To pull the plug and move to another country would cost each company tens of millions of dollars and at least two years in constructing new facilities, said Andreoli, who recently co-wrote an article in the World Trade Magazine headlined "Puerto Rico Remains Strong."

Ramirez said tax incentives still exist, pointing to controlled foreign corporation protection that allows U.S. companies to send dividends through foreign affiliates, but not to parent companies on the U.S. mainland.

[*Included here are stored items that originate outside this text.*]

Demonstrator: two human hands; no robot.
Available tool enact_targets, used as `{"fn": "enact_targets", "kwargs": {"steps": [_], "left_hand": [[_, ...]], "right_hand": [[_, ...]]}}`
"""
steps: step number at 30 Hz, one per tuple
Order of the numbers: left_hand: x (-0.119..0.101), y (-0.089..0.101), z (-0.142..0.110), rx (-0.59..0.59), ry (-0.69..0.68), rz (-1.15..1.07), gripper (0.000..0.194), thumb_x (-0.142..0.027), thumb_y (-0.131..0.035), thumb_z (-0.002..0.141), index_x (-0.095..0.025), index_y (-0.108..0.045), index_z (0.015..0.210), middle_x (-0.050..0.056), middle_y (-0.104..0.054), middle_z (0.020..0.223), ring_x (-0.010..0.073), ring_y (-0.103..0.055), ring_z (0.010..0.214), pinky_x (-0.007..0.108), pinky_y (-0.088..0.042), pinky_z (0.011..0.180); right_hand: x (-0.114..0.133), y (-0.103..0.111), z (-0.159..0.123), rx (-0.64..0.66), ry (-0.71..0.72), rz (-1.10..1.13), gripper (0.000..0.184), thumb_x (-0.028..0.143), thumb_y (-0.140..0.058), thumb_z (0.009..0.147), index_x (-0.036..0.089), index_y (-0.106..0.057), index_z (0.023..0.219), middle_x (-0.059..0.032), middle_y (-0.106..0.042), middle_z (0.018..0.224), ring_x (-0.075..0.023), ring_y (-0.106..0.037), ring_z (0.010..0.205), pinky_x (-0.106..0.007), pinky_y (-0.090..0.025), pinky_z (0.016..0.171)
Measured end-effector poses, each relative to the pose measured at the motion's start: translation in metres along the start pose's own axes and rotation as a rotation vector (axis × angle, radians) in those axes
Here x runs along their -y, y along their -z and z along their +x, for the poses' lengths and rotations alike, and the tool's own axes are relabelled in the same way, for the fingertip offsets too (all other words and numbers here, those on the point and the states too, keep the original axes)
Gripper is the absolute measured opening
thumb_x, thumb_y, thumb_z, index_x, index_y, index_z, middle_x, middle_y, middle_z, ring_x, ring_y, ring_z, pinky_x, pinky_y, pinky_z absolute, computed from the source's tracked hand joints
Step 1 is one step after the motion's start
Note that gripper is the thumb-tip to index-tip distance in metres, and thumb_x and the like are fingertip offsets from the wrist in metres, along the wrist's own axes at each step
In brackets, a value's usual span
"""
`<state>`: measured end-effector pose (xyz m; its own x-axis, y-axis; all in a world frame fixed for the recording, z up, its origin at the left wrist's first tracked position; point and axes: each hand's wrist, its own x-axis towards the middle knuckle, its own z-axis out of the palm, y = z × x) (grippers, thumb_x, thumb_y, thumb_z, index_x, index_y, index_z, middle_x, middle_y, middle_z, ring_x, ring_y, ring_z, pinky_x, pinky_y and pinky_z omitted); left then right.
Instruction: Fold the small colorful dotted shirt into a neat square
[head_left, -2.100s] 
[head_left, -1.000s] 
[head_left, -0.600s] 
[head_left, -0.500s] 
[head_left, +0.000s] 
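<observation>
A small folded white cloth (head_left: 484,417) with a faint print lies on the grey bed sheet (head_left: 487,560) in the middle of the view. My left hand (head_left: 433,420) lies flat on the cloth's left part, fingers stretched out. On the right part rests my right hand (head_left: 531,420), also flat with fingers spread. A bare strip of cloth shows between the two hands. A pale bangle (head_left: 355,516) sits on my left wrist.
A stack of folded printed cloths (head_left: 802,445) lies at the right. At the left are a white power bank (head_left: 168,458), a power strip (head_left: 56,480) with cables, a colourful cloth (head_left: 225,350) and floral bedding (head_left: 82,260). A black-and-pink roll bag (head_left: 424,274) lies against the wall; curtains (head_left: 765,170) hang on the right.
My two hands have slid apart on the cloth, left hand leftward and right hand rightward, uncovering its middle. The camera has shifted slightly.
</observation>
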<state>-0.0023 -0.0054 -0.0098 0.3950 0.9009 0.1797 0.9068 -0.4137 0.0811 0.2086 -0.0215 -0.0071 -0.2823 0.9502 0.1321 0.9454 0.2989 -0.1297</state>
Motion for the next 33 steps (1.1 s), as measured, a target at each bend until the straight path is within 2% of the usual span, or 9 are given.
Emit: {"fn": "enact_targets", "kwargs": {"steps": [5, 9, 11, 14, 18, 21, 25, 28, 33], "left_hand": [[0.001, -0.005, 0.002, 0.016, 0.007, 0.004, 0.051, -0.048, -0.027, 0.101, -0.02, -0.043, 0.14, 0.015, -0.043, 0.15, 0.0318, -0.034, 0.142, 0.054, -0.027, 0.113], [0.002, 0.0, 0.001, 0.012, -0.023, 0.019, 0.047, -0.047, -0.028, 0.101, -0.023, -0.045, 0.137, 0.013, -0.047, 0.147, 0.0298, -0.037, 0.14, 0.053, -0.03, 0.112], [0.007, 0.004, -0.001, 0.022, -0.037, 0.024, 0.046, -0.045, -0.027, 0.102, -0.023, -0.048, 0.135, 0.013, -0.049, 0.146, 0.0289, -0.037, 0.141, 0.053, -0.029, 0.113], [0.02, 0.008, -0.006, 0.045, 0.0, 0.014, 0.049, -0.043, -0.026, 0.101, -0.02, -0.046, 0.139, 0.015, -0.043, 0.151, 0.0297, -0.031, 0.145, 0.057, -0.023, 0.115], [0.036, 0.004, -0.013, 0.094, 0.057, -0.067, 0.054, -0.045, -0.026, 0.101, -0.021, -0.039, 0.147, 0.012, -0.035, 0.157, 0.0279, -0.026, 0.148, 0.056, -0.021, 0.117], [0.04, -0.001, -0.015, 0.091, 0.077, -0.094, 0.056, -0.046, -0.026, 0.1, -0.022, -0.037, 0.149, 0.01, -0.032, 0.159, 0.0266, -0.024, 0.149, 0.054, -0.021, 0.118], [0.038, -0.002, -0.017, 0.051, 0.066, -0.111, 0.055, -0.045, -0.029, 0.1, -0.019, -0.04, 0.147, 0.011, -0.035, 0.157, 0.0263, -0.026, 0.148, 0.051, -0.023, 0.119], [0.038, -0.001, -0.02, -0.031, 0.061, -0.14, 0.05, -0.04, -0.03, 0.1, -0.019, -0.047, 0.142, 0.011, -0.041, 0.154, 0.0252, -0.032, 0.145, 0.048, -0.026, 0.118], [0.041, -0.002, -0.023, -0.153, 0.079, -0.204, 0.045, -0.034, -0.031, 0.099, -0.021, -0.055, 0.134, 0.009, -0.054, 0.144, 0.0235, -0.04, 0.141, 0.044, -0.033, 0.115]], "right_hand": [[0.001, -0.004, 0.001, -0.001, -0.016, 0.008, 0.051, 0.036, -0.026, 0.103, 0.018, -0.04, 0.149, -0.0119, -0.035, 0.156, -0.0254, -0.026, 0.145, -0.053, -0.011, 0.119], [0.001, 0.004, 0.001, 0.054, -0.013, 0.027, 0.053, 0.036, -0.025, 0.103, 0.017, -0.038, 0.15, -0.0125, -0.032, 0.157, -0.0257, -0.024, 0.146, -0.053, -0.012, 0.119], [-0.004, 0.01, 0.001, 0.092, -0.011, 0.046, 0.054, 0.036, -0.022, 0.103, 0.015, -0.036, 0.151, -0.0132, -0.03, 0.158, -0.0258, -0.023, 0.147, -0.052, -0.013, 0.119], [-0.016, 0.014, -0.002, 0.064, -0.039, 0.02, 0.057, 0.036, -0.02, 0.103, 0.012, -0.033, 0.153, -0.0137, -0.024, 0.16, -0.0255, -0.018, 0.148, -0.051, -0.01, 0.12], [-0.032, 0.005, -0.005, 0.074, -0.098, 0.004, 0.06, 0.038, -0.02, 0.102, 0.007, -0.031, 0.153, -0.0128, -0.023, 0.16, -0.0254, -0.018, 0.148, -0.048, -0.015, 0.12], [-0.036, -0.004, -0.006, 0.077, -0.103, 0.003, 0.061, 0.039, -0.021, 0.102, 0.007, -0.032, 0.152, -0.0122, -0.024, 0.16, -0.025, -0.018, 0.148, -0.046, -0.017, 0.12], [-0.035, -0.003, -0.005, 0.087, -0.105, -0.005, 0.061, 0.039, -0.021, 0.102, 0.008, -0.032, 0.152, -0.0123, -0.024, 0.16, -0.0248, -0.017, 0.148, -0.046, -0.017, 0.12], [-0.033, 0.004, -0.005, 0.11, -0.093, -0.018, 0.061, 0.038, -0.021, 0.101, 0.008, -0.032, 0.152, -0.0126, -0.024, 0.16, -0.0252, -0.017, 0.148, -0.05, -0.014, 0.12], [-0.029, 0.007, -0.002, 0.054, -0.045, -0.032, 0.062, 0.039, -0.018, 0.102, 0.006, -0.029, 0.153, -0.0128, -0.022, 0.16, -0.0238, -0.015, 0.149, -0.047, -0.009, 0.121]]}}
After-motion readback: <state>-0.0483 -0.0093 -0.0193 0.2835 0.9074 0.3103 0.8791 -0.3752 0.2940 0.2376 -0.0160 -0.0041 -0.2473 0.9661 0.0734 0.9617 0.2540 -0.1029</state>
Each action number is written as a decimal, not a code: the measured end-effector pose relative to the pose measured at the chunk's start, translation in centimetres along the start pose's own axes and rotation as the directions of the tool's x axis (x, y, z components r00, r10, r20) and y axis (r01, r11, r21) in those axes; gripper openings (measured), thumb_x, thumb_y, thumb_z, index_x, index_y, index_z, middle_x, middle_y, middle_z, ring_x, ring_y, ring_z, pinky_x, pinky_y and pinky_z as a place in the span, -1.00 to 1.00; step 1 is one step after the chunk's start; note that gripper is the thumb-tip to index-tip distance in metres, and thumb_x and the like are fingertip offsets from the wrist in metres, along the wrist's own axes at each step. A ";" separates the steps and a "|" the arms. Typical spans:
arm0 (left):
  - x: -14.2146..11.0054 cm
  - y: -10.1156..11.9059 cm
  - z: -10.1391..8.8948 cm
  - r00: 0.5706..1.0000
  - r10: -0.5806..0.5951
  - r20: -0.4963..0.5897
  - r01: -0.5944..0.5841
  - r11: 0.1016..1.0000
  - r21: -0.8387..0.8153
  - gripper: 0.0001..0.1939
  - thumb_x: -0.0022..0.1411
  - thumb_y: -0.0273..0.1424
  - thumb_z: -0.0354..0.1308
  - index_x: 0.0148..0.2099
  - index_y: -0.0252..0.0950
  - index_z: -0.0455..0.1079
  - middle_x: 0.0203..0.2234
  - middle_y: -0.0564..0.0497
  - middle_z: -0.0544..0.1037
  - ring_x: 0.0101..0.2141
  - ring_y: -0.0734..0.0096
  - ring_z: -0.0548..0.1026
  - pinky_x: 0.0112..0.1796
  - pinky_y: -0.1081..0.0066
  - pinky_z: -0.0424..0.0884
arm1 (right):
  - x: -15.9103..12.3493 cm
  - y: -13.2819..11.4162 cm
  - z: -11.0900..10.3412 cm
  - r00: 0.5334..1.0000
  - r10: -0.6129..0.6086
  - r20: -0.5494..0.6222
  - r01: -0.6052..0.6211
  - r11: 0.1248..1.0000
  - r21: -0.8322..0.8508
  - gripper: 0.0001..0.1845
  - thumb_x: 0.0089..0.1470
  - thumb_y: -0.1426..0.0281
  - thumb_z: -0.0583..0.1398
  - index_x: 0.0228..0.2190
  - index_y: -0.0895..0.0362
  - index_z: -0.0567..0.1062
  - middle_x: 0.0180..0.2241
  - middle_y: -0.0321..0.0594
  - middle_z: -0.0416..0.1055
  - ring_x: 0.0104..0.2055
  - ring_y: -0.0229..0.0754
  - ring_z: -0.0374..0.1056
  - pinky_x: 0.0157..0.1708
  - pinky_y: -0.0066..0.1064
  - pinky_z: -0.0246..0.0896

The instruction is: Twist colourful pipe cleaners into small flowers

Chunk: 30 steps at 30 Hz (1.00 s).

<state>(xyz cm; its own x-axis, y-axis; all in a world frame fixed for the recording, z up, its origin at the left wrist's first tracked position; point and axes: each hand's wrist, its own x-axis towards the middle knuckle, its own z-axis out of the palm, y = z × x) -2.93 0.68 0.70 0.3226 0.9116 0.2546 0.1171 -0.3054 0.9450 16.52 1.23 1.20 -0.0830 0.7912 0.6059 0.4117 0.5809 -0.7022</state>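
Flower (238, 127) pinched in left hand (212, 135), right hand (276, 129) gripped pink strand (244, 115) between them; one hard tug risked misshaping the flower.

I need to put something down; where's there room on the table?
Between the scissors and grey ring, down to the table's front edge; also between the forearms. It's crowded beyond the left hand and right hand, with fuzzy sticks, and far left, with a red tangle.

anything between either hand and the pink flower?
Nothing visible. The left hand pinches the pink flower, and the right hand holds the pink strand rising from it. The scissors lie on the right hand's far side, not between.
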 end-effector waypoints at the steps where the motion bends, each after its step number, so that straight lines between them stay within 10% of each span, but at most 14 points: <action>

Large pharmaceuticals will be able to weather the change, officials said.

"It was a hard blow," said Jorge Gonzalez Monclova, a Pfizer spokesman. But he said that New York-based Pfizer is able to remain profitable in Puerto Rico by producing cutting edge pharmaceuticals like cholesterol-reducing Lipitor -- the best-selling pharmaceutical in the world.

Small pharmaceuticals will suffer the most and it would be less attractive for them to establish themselves in Puerto Rico, Ramirez said. But he predicts the overall effects will be minimal.

Even since the announcement of the tax credit phase-out, the industry has grown, adding 4,000 jobs since 2001, Ramirez said. But he acknowledges the challenges ahead.

"It's making us work harder on our business fundamentals," he said. "We have to do a better job of targeting companies in Europe and elsewhere."